Client was charged with prostitution after an investigation into a website. Charges were brought directly by the State against her. From the outset, our office attempted to show the State that they couldn't prove the charge due to a lack of evidence. After a year of working the case, researching the issues, and conducting a deposition of the officer, our attorney finally proved to the State that they could not prove the charge, and the State dropped the case against our client.
Our client was charged with Racing on Highway. On a four lane highway, our client was stopped at a traffic signal. Beside our client in an adjacent lane, a vehicle revved its engine. When the light turned green, both rapidly accelerated. At the first court date, I argued that the elements of the crime could not be established beyond a reasonable doubt. The State offered an adjudication and court costs. I rejected the offer indicating that the State could not prove it. The State offered a withhold of adjudication and court costs. I rejected the offer on the basis that under Section 316.191(3)(a), Florida Statutes, the Department of Highway Safety and Motor Vehicles must revoke an offender’s driving privileges for a minimum period of one year upon conviction, EVEN IF ADJUDICATION IS WITHHELD. Not waiving speedy trial, the Judge set it for a trial, for the following month. After providing case law to the prosecutor regarding what must be proven on a charge of Racing on Highway, the case was dismissed.
The Client was involved in an accident and once police arrived on scene they noticed he seemed impaired. The Officers weren’t sure if he was under the influence of controlled substances or alcohol, but after doing a brief investigation they observed an odor of alcohol and the Client admitted to taking various controlled substances. Law enforcement got a urine same which then confirmed the controlled substances. The Firm was hired and began negotiating with the State Attorney’s Office which did not want to dismiss the DUI without suspending the Client’s license. The Firm pointed out that the Client was extremely cooperative and also had no prior criminal history and was only on the medication for strictly medical reasons, and an expert may be able to testify that the Client didn’t feel much of an impairment effect from said medications. The State eventually agreed and dismissed the DUI without requiring the Client’s license to be suspended.

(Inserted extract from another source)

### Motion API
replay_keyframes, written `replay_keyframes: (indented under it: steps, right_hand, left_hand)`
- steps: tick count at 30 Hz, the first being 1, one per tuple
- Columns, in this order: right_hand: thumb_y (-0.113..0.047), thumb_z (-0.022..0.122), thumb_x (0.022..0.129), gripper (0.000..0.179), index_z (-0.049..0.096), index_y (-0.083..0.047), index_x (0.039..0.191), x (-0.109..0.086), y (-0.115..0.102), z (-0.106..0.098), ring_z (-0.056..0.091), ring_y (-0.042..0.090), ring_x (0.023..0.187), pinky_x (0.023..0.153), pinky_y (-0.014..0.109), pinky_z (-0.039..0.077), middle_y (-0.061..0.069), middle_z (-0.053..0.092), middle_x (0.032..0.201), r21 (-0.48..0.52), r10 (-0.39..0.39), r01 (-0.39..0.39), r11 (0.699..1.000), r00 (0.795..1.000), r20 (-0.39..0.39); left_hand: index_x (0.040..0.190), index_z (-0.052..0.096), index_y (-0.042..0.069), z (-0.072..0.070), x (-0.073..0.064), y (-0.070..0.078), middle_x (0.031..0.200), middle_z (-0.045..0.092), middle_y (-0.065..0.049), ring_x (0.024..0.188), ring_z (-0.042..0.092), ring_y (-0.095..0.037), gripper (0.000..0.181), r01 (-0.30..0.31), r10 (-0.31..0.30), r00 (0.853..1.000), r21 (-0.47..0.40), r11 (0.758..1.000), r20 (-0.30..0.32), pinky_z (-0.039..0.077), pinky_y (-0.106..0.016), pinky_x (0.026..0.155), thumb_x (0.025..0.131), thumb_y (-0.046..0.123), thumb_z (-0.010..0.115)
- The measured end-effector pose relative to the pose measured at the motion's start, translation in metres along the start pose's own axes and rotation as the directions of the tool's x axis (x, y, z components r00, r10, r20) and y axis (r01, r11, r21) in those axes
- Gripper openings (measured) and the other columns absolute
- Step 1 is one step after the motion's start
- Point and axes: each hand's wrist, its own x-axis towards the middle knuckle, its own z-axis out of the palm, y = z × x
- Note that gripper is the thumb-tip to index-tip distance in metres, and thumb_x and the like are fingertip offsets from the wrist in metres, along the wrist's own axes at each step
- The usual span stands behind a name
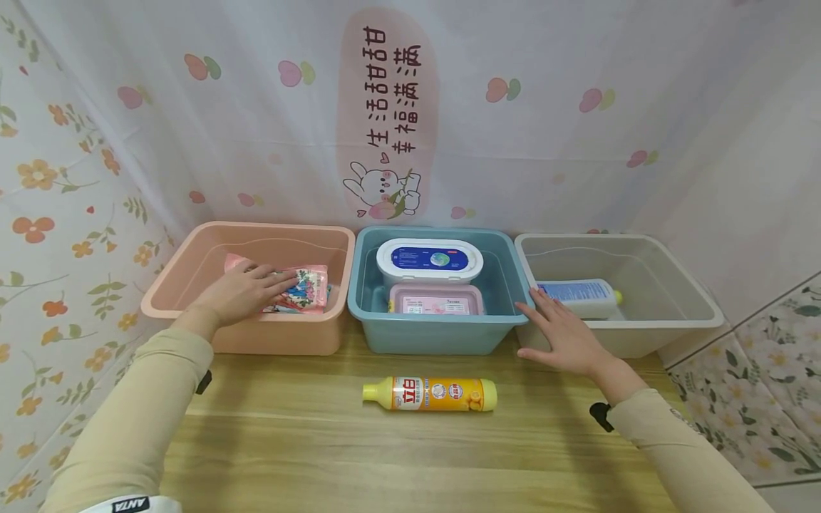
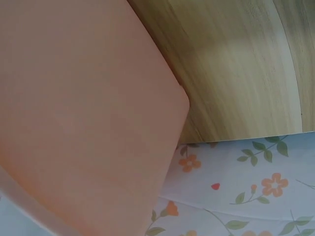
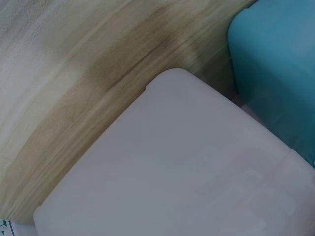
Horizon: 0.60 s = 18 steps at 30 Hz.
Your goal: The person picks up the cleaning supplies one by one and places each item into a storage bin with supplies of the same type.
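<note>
My left hand [image 1: 242, 291] reaches over the front rim of the peach bin [image 1: 282, 338]. Its fingers extend over pink printed packets [image 1: 311, 288], partly hiding them; whether they press on them I cannot tell. With fingers spread, my right hand [image 1: 564, 338] is at the front left corner of the light grey bin [image 1: 673, 324]. Inside that bin lies a white bottle [image 1: 580, 296] with a blue label and yellow cap. Neither hand appears in the wrist views, which show the peach bin's side [image 2: 88, 113] and the grey bin's side [image 3: 162, 157].
Between those bins stands a blue bin [image 1: 436, 335] holding a white lidded box [image 1: 430, 260] and a pink pack [image 1: 436, 299]. A yellow dish soap bottle [image 1: 430, 394] lies on its side on the wooden table [image 1: 385, 456]. Printed cloth [image 1: 256, 142] hangs behind.
</note>
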Motion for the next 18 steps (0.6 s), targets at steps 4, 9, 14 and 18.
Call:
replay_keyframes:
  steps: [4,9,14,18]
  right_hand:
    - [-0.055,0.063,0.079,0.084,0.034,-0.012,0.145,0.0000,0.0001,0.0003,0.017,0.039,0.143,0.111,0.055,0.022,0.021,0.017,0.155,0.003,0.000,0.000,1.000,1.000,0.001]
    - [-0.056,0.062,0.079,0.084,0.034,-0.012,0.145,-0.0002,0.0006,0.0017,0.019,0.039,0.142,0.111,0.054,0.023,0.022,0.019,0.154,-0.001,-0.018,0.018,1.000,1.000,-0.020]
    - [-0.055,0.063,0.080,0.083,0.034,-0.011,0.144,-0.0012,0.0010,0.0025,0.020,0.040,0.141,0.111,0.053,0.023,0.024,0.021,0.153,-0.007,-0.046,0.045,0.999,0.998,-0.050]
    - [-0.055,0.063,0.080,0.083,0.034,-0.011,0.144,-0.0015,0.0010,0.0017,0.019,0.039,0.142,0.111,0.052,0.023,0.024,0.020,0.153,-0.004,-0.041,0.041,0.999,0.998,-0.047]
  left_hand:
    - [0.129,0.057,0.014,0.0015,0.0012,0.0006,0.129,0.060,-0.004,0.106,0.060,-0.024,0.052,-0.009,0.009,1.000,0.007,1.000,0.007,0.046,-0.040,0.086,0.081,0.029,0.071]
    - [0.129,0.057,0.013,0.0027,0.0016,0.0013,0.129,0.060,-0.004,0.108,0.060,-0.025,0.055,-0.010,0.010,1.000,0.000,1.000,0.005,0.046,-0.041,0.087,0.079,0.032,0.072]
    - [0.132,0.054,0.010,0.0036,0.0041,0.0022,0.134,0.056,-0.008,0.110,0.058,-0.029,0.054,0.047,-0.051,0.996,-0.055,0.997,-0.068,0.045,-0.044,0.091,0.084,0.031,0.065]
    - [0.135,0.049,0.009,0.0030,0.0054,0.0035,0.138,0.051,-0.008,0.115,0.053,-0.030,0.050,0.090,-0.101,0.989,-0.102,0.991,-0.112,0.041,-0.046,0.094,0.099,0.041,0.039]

The Client’s car was witnessed by law enforcement jumping a curb and then hitting a street sign. The Client then immediately left the crash scene in his vehicle. The police quickly stopped his vehicle. Once the crash investigation began the Officer noticed that the Client had indicators of impairment. Those indicators of impairment led the Officer to conduct a DUI investigation. Two sobriety exercises were conducted and the Officer stopped the exercises and arrested the Client. The Client then refused to submit to a breath sample. The Firm was hired to handle the case and, because of the nature of the case, the State wasn’t agreeing to dismiss the DUI based on the accident involved. The Firm had numerous conversations with the State that highlighted the fact that absent the hitting of the street sign there wasn’t enough information to show the Client was impaired. This fact, coupled with the facts that the Client refused to give a breath sample, and the Client had no prior history, convinced the State attorney to dismiss the DUI charge.